== What to produce ==
Find the lines below holding the word "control" and copy each of them.
** Information provided follows **
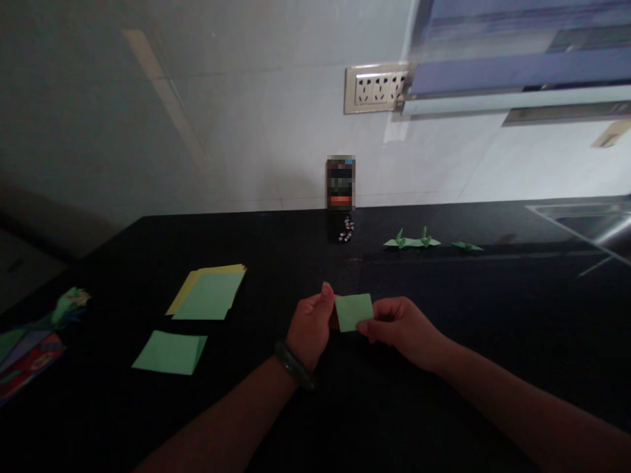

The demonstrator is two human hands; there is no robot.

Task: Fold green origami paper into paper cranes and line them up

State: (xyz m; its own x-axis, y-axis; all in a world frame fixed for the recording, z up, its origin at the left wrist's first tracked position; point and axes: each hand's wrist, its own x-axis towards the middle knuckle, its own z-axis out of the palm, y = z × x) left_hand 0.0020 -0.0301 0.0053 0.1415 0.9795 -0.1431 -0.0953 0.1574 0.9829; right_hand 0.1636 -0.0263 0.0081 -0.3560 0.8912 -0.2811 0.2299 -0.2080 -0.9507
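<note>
A small green square of paper [353,312] is held up between my two hands above the black counter. My left hand [311,326], with a dark bangle at the wrist, is closed at the paper's left edge, thumb pointing up; its fingers are partly hidden behind the paper. At the lower right corner, the thumb and fingers of my right hand [401,327] pinch the paper. A folded green sheet [170,353] lies to the left on the counter, below a stack of green paper [210,295] with yellow sheets [185,289] under it.
Folded green paper cranes [413,242] stand near the wall, beside another folded green piece [467,247]. A blurred phone-like object [341,182] leans on the wall, with a beaded string [347,230] before it. Colourful packaging [34,361] lies far left; a sink edge [572,226] is at right.
</note>
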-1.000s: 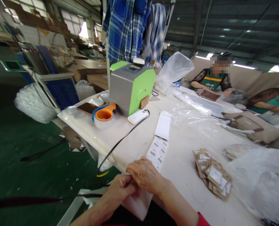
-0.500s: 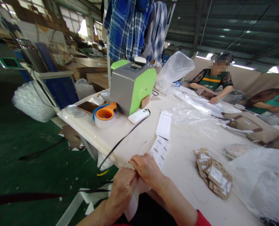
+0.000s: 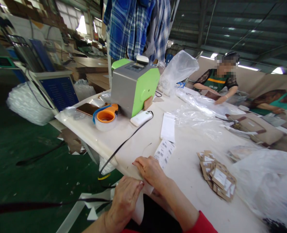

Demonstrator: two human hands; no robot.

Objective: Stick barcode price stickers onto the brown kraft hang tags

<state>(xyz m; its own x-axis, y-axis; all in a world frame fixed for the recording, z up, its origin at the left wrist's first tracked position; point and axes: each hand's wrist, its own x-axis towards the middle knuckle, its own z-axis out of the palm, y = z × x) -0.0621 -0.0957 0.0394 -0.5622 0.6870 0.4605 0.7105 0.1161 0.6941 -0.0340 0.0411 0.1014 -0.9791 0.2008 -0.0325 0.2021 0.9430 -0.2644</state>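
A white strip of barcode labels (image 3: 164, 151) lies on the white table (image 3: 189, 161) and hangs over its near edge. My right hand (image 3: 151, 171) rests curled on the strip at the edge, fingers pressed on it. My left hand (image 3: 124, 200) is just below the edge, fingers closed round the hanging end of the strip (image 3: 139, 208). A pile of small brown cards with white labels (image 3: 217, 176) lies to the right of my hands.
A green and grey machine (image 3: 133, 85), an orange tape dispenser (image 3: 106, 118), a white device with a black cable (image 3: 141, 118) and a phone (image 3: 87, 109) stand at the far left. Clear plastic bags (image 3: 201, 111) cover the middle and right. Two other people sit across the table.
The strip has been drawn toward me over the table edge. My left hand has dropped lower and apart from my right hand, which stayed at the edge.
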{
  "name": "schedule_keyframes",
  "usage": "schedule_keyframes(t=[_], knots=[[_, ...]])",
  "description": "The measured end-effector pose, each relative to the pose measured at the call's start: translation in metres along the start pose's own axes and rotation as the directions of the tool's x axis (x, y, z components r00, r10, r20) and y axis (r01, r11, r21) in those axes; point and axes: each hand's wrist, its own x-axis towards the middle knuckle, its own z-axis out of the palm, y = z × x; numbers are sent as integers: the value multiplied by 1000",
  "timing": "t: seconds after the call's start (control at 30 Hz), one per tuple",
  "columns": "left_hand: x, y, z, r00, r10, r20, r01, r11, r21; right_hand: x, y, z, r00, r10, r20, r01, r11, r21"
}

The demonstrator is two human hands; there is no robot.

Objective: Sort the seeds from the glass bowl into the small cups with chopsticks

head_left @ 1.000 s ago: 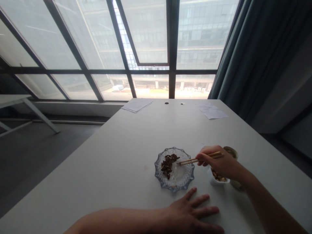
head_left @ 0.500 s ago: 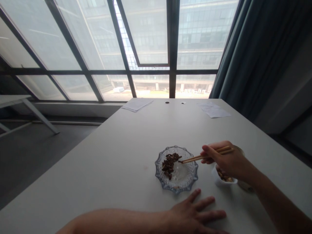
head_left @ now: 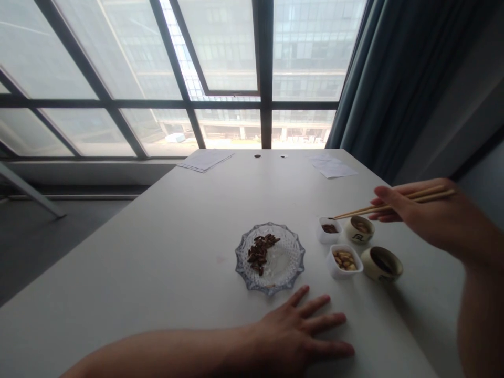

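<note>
My right hand (head_left: 417, 210) grips a pair of wooden chopsticks (head_left: 394, 203). Their tips, with a small dark piece between them, are over a white plastic cup (head_left: 329, 237) that has dark brown pieces inside. In front of it another white cup (head_left: 344, 270) contains pale nut-like pieces. Two small beige ceramic cups (head_left: 359, 231) stand to the right of these, the nearer ceramic cup (head_left: 381, 265) dark inside. My left hand (head_left: 303, 328) lies flat with fingers spread on the table, just below a scalloped glass plate (head_left: 293, 262). Dark brown elongated pieces (head_left: 260, 254) are heaped on the plate's left side.
Sheets of paper lie on the white table (head_left: 165, 252) at the far left (head_left: 205, 160) and a crumpled sheet (head_left: 334, 166) at the far right. Two round spots are between them. Windows rise beyond, and a dark curtain (head_left: 378, 79) hangs at right.
My right hand has carried the chopsticks from over the glass plate, right to the white cup with dark pieces. The cups once behind the hand now show. My left hand stays flat; the view has shifted.
</note>
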Motion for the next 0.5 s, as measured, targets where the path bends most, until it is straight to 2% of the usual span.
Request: schedule_keyframes(t=[0.1,0.2,0.27,0.33,0.4,0.5], knots=[[0,1,-2,1000,-10,19,11,998,-62,3,1,7,1000,27,7,-27,999,39],[0,2,-3,1000,-16,20,18,996,-86,-2,-10,14,996,60,-66,-55,996,74],[-1,2,-3,1000,-14,16,15,996,-89,-8,-19,20,997,52,-64,-43,989,143],[-1,2,-2,1000,-12,8,12,997,-75,-14,-27,30,1000,13,15,-16,972,234],[-2,2,-2,1000,-10,-1,10,998,-57,-19,-33,42,985,-54,164,2,953,302],[-1,2,-2,1000,-10,1,10,998,-64,-24,-39,61,902,-159,401,28,949,313]])
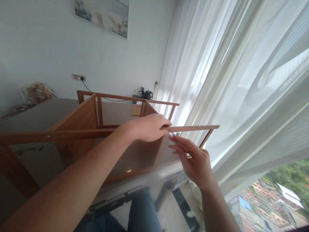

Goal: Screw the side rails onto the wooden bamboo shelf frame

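Observation:
A wooden furniture frame (82,120) of brown rails and panels lies on a grey table (31,116) in front of me. My left hand (147,127) is closed over the frame's near top rail (193,128), gripping it. Just to the right and below, my right hand (190,156) pinches a small thin metal tool or screw (172,132) against the underside of that rail, its fingertips close to my left hand's fingers. The small part is too tiny to name surely.
Sheer white curtains (236,80) hang close on the right with a window behind. A kettle (147,94) stands at the table's far end. A wall socket (78,77) and a picture (102,14) are on the wall. Small dark parts (29,149) lie on the table at left.

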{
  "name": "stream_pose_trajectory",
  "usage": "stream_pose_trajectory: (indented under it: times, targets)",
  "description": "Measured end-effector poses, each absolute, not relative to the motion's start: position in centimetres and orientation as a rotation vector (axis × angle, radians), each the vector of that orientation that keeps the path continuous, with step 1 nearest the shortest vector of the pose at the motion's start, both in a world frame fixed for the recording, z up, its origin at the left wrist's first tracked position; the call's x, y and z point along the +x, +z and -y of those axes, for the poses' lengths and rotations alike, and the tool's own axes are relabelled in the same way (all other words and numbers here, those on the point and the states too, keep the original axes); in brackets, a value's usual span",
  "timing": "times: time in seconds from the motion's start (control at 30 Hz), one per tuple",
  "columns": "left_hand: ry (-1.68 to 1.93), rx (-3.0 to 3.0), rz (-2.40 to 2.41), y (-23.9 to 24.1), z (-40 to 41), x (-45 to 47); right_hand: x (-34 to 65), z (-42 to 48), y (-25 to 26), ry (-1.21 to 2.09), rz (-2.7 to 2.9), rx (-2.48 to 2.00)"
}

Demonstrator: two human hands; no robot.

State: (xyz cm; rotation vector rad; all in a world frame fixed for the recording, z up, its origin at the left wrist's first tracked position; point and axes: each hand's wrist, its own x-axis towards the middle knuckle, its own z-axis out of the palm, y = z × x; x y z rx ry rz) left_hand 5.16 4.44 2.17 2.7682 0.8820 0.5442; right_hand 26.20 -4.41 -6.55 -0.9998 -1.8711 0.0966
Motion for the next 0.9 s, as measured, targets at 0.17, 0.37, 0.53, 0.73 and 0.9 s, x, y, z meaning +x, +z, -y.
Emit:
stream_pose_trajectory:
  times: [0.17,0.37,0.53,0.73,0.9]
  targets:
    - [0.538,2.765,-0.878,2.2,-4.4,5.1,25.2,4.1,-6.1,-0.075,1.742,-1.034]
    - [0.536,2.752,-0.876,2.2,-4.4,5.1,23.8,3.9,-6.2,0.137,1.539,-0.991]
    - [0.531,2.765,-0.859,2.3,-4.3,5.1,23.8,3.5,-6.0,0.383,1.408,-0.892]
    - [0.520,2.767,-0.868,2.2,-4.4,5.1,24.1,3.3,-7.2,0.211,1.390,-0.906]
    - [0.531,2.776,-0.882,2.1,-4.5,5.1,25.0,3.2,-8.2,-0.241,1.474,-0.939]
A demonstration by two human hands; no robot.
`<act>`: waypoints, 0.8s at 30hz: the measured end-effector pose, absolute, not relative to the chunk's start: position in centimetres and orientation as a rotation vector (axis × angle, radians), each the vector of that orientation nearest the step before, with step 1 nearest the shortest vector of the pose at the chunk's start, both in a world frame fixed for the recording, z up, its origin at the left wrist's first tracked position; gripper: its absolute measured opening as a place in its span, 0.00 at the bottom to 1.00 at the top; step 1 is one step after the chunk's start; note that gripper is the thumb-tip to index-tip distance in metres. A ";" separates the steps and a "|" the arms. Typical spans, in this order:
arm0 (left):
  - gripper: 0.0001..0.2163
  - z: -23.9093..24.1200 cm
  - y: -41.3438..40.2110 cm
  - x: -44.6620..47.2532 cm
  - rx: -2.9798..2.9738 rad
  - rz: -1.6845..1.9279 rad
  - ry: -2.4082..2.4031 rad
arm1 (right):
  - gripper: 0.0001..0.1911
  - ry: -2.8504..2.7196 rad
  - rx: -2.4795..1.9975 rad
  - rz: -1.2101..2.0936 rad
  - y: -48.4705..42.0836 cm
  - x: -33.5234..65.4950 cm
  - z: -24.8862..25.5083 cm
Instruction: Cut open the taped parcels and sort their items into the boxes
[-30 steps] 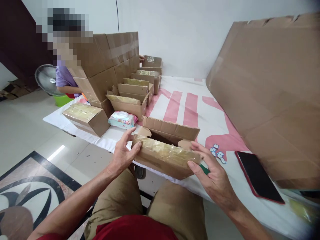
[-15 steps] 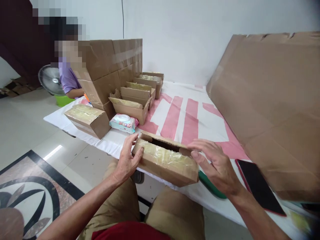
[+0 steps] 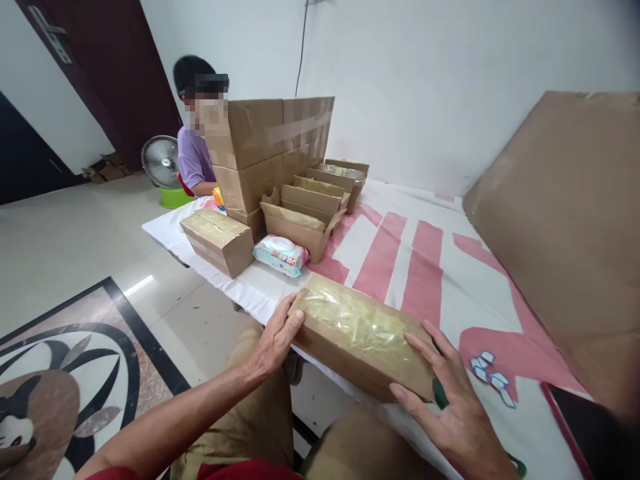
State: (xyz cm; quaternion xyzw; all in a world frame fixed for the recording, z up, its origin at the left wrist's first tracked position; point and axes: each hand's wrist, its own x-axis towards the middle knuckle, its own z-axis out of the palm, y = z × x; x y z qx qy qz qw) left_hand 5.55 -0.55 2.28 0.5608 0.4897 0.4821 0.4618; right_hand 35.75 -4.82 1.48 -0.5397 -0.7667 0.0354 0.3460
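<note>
A long cardboard box with clear yellowish tape across its top lies at the table's near edge, its top flat. My left hand grips the box's left end, thumb on the top corner and fingers round the far side. At the right end is my right hand, its fingers over the top and far edge and the thumb against the near side. Part of a green object shows behind that end, mostly hidden by the box and the hand.
Beyond the box lies a wet-wipes pack. A taped box, open boxes and stacked cartons stand left. To the right are a phone, small blue-edged pieces and a large cardboard sheet. A person sits behind the cartons.
The box's far flap, raised over a dark gap before, is now down and the top is closed. My right hand has moved onto the right end. The view has shifted.
</note>
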 end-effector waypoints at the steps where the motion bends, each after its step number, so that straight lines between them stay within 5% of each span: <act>1: 0.25 2.4 -0.5 4.8 1.369 1.242 1.242 | 0.28 -1.991 -1.375 0.099 -4.3 34.6 1.6; 15: 0.25 0.4 6.2 -7.6 1.372 1.610 1.674 | 0.29 -2.010 -1.145 0.116 6.8 20.8 0.5; 19: 0.18 -0.1 8.4 -10.7 1.856 1.736 1.919 | 0.29 -2.015 -1.119 -0.007 6.8 21.1 0.2; 24: 0.19 0.4 12.7 -13.2 2.454 1.366 1.995 | 0.30 -2.018 -1.129 -0.059 6.9 21.1 0.3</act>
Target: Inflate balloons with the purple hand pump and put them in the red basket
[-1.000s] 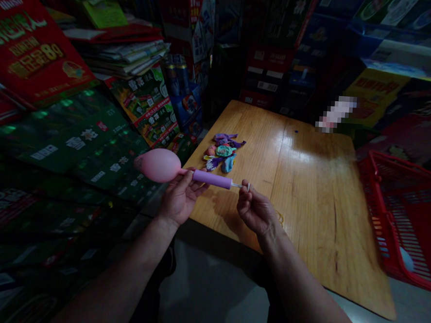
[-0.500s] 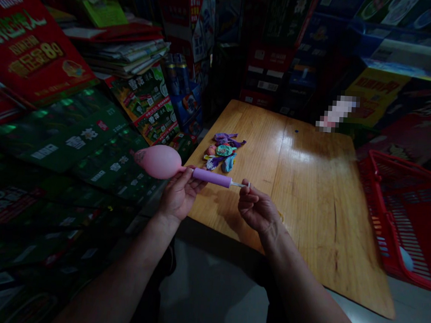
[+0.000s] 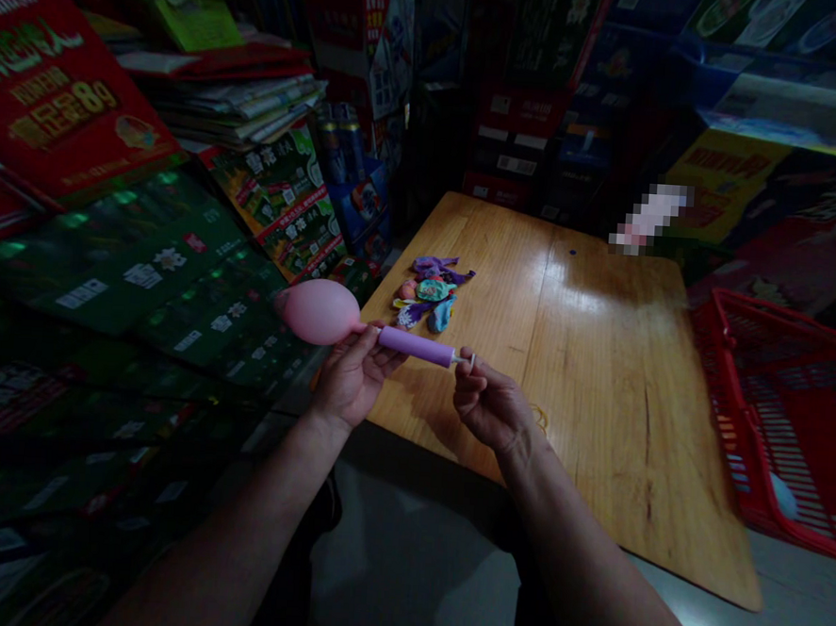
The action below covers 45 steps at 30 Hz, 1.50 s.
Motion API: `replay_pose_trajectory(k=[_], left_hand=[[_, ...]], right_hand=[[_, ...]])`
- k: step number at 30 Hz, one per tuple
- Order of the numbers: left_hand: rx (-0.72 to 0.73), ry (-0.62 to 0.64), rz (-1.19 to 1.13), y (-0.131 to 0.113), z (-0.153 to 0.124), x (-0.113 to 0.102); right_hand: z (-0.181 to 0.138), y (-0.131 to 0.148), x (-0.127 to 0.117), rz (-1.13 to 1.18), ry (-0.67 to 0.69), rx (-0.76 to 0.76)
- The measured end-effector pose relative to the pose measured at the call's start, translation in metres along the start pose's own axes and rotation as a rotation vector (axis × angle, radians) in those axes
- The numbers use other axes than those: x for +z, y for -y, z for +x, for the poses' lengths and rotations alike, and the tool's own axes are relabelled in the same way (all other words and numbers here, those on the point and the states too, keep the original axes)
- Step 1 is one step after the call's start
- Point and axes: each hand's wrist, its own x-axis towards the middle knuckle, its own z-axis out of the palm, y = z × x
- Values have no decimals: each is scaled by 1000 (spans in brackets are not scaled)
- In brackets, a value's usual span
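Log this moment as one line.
left hand: holding pink balloon at neck | right hand: holding white handle of purple balloon pump | wooden table: deflated balloons

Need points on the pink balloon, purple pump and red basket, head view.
Pink balloon (image 3: 321, 313): head view, middle of its inflated body.
Purple pump (image 3: 417, 345): head view, middle of its barrel.
Red basket (image 3: 743, 406): head view, on its near-left rim.

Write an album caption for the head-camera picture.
Left hand holds a pink balloon on a purple pump; right hand grips the pump's handle, near limp balloons on a wooden table.
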Motion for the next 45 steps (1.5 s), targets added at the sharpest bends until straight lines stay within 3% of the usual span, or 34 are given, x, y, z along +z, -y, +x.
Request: replay_pose_trajectory(k=[6, 13, 20, 28, 38, 45], left_hand=[[135, -32, 15, -18, 5, 1], [-6, -1, -15, 17, -5, 8], [93, -33, -20, -5, 9, 2], [1, -34, -33, 21, -7, 11], [-3, 4, -27, 10, -6, 14], [95, -24, -20, -13, 4, 3]], right_hand=[[-14, 30, 1, 59, -23, -85], [-6, 1, 0, 12, -32, -31], [-14, 27, 0, 72, 14, -78], [-3, -5, 2, 126, -22, -17], [0, -5, -1, 204, 56, -16], [-7, 21, 2, 114, 53, -7]])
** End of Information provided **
== Task output ==
  "timing": "t: seconds after the call's start (control at 30 Hz), one per tuple",
  "timing": "times: time in seconds from the motion's start (control at 30 Hz), one per tuple",

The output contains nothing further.